I'll cut to the chase here. First off, the stove was built by Crane Stove Works . . . not exactly a Jotul, vintage Vermont Castings or Morso. The date? 1981 . . . which my wife noted made this stove a bit older than "10 years" and more like 27 years old. The entire stove (inside and out) was covered in rust. The door handle and ash clean out door handles were held on with a few nuts that even a blind man could tell were not original to the stove as they were loose and slopping all over the place.

In the end I dashed her hopes by telling her that I told her I suspected she would be lucky to get $25 for the stove and not $250 as she was hoping.


----------



## begreen (Oct 3, 2008)

Look at the bright side, perhaps it has better scrap value?


----------



## caber (Oct 3, 2008)

Too bad you can't send it down here.  Right now with some paint and new bolts, I could easily get $300 for that stove.


----------



## Crane Stoves (Apr 22, 2012)

hate to bump such old threads, but this should be answered properly for all those future people who "google" and get linked to this thread for the next 50 years...

The Crane Stove is a rare breed indeed because of one extremely important fact: Its a solid continuous welded stove made of 1/4 inch think steel and is indestructible!
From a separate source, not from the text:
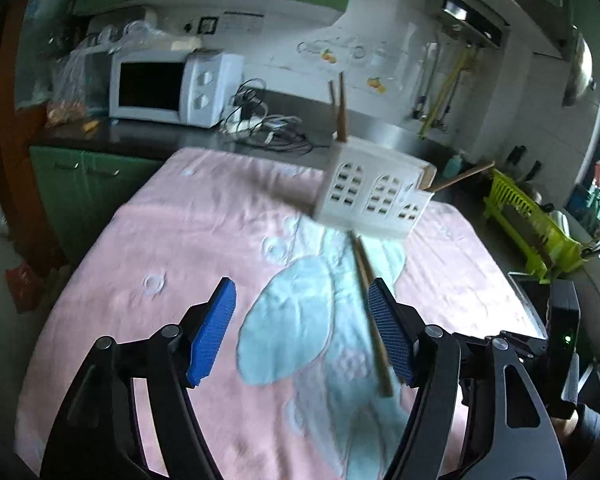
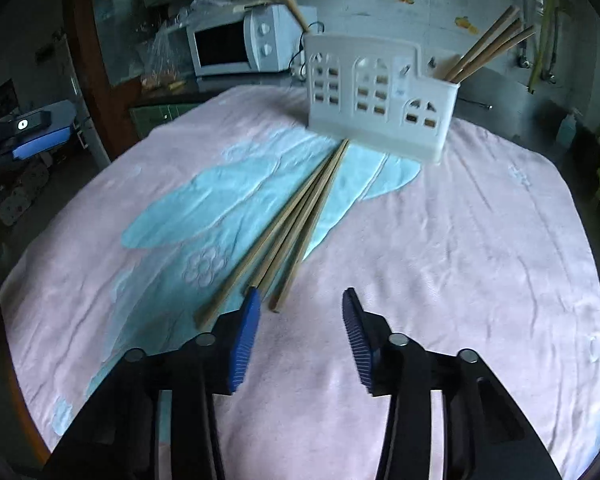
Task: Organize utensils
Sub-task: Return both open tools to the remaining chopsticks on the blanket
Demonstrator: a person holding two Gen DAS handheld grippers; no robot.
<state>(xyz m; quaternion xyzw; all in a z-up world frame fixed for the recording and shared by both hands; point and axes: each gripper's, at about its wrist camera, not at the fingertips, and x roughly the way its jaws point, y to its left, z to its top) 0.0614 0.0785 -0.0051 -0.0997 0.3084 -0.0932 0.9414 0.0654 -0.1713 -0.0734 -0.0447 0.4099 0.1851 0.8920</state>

No matter how much rust or use a Crane Stove has its bones cannot be killed. The Crane model 44 is arguably the best, easiest to maintain, largest bang for its size and price coal stove ever made in the history of the world. you can literally throw this stove off a sky scraper or sink it at the bottom of a lake for 10 years and with new gasket, liner and glass it will preform the same as it did the day it was purchased new! The value after spending $25.00 for a can of stove paint, 6' of gasket and a piece of 4" glass would most certainly be $300 at the very least! If you had a model 404 it would far more... Sincerely Doug Crane


----------



## xman23 (Apr 22, 2012)

That's funny. I assume Doug is related to the Crane Woodstove Co., and rightfully proud of his product. Jake, what happened to the stove?


----------



## begreen (Apr 22, 2012)

Welcome Doug. Good to have you aboard and thanks for the info. As you can tell by the age of these threads, we don't get a lot of coal stove traffic here, but www.nepacrossroads.com does.


----------



## Crane Stoves (Apr 22, 2012)

begreen said:


> Welcome Doug. Good to have you aboard and thanks for the info. As you can tell by the age of these threads, we don't get a lot of coal stove traffic here, but www.nepacrossroads.com does.


 
Thanks Begreen, yes Crane Stoves was my dads company, Im trying to enlighten and answer some questions that come up on google (your forum only had a couple, but i will try to help answer questions that seemingly come to me easy), i never realized how much i learned growing up in the coal/woodburning stove industry (i went into realestate long ago when i really should have stuck with my roots). I will request a mod inject any answers or fixes on old threads from now on so they wont get bumped. thanks guys!


----------



## begreen (Apr 23, 2012)

So tell us about your dad. What it was like growing up as a son of a coal stove maker? Was your house always toasty warm, did it vary with the latest experimental stove, or was it like the shoemaker's children having no shoes?


----------



## Crane Stoves (Apr 23, 2012)

begreen said:


> So tell us about your dad. What it was like growing up as a son of a coal stove maker? Was your house always toasty warm, did it vary with the latest experimental stove, or was it like the shoemaker's children having no shoes?


 
LOL, If i still had some of the prototypes we had to test you would laugh... yes we always had a warm house for sure and ive used more stoves then i could possibly remember including all the competitions of the day. Maybe ill start a thread called "The teenage idiot... growing up in a stove company" HaHaHa


----------



## Heavy Metal (Apr 23, 2012)

What a cool (okay hot) heritage.


----------



## Crane Stoves (Apr 23, 2012)

Ok, that settles it... I will make a thread of my days growing up with some pictures of the dealer trips, home shows, and company parties i grew up with on a weekly basis (at the time i was just a pot smokin' teen who didn't appreciate all his father was and did... but upon growing up realize how lucky i really was).  give me a few days to get some old pics that you folks may get a kick out of.


----------



## dafattkidd (Apr 24, 2012)

This sounds interesting.  Doug, please chime in on this thread and let us know when you start the other one.


----------



## geoxman (Apr 24, 2012)

I googled your fathers stoves and they seem to be built like tanks! I look forward to the thread as well!


----------